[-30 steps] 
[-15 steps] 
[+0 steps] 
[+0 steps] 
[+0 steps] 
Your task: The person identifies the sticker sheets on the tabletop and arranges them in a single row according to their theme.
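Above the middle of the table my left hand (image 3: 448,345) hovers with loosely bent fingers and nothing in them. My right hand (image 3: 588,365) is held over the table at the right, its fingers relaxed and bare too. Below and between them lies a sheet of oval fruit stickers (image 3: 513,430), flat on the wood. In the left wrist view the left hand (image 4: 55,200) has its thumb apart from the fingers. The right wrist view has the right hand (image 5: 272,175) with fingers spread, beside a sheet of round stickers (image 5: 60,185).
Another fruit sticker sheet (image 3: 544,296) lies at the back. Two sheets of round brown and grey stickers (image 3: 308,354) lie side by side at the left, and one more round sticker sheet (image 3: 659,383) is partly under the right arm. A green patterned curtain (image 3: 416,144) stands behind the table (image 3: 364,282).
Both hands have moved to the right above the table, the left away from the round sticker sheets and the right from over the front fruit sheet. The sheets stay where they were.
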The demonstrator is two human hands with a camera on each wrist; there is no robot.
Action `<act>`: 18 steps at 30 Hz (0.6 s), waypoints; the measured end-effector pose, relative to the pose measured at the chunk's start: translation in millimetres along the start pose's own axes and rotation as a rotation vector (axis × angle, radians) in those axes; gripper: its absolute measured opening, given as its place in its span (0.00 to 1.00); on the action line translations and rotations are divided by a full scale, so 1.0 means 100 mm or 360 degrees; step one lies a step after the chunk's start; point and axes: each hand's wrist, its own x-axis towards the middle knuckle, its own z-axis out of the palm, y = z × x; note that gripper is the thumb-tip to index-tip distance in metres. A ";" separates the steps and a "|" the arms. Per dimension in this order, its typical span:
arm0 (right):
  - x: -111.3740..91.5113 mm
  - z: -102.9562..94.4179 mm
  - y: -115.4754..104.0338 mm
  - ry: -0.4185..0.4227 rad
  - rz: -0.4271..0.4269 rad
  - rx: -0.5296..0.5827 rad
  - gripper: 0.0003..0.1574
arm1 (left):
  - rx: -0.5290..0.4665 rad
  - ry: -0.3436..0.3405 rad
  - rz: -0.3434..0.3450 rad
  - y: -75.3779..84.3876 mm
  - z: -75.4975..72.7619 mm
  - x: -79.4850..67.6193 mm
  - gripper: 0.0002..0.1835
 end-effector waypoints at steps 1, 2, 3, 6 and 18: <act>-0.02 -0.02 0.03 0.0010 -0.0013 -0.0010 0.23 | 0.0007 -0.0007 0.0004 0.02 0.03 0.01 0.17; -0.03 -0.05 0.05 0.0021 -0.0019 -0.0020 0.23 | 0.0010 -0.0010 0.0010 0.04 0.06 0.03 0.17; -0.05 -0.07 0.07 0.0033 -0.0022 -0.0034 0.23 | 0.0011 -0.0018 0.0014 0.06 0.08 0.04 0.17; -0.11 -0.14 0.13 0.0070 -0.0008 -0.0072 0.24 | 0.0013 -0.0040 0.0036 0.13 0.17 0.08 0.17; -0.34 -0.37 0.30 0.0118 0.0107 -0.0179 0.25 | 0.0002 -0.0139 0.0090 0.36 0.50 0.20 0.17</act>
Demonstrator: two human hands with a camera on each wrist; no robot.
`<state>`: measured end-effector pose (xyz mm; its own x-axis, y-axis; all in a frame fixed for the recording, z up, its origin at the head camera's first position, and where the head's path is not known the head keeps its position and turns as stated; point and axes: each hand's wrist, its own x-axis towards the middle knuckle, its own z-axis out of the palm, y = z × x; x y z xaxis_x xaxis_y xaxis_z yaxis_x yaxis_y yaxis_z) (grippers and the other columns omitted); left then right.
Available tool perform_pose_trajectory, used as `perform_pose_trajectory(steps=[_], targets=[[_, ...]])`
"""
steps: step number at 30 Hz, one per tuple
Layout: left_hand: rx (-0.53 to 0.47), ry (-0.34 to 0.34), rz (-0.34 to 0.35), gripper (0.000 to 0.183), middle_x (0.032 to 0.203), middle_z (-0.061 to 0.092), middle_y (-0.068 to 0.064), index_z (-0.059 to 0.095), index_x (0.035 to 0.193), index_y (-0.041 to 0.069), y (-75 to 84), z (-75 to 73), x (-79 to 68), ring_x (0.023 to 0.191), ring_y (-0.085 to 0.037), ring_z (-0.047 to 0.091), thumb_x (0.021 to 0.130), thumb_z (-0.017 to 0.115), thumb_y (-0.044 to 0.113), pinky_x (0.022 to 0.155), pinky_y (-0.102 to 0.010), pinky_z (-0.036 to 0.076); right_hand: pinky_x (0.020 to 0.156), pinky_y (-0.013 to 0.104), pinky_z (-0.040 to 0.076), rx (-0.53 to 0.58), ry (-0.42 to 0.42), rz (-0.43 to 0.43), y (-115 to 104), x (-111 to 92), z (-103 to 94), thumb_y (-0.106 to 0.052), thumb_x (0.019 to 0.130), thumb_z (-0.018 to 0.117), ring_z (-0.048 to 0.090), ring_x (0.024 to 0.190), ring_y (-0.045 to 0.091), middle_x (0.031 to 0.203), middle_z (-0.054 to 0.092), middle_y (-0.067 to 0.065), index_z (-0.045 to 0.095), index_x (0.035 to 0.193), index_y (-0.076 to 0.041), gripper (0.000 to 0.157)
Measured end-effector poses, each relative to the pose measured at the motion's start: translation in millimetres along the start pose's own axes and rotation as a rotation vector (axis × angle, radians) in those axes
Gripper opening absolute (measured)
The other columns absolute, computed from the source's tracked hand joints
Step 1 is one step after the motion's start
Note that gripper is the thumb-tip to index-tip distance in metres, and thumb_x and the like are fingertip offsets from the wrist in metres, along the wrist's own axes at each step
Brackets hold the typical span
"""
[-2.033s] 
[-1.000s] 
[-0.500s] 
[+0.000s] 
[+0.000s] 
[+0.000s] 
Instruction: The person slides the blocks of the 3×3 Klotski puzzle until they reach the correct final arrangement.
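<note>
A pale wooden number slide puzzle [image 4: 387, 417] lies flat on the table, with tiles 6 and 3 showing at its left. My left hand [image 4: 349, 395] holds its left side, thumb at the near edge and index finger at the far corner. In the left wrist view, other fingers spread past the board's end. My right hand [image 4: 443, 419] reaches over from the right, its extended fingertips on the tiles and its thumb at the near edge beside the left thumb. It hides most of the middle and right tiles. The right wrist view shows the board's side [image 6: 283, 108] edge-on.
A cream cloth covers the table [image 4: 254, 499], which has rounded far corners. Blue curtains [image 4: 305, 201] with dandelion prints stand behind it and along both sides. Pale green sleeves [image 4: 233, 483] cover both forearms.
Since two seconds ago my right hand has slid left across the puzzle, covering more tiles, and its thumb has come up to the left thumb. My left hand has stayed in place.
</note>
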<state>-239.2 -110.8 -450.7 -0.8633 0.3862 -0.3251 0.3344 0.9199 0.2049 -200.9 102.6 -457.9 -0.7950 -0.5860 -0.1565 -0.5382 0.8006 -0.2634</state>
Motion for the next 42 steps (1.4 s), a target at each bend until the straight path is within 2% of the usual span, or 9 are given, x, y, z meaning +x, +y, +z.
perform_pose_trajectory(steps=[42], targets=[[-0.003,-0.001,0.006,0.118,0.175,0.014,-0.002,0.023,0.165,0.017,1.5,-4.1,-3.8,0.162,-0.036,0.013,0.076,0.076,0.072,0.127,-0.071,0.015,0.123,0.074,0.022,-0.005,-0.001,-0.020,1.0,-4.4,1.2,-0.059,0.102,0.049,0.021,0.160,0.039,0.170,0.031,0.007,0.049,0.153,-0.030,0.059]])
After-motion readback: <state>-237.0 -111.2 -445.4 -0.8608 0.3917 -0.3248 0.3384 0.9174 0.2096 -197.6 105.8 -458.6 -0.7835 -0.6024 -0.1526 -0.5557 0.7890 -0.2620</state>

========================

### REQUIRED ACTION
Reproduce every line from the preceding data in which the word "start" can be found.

### SOLUTION FOR THIS PROBLEM
Action `<act>`: 18 steps at 30 Hz (0.6 s), waypoints; the measured end-effector pose, relative to the pose measured at the chunk's start: translation in millimetres along the start pose's own axes and rotation as a rotation vector (axis × angle, radians) in those axes; gripper: its absolute measured opening, given as its place in its span (0.00 to 1.00); on the action line translations and rotations are divided by a full scale, so 1.0 means 100 mm or 360 degrees; step one lies a step after the chunk's start; point and axes: each hand's wrist, its own x-axis towards the middle knuckle, its own z-axis out of the palm, y = z × x; note that gripper is the thumb-tip to index-tip distance in metres. A ";" separates the steps and a "|" the arms. Per dimension in this order, its typical span:
Measured end-effector poses, each relative to the pose measured at the motion's start: translation in millimetres along the start pose's own axes and rotation as a rotation vector (axis × angle, radians) in those axes
Step 1 is one step after the motion's start

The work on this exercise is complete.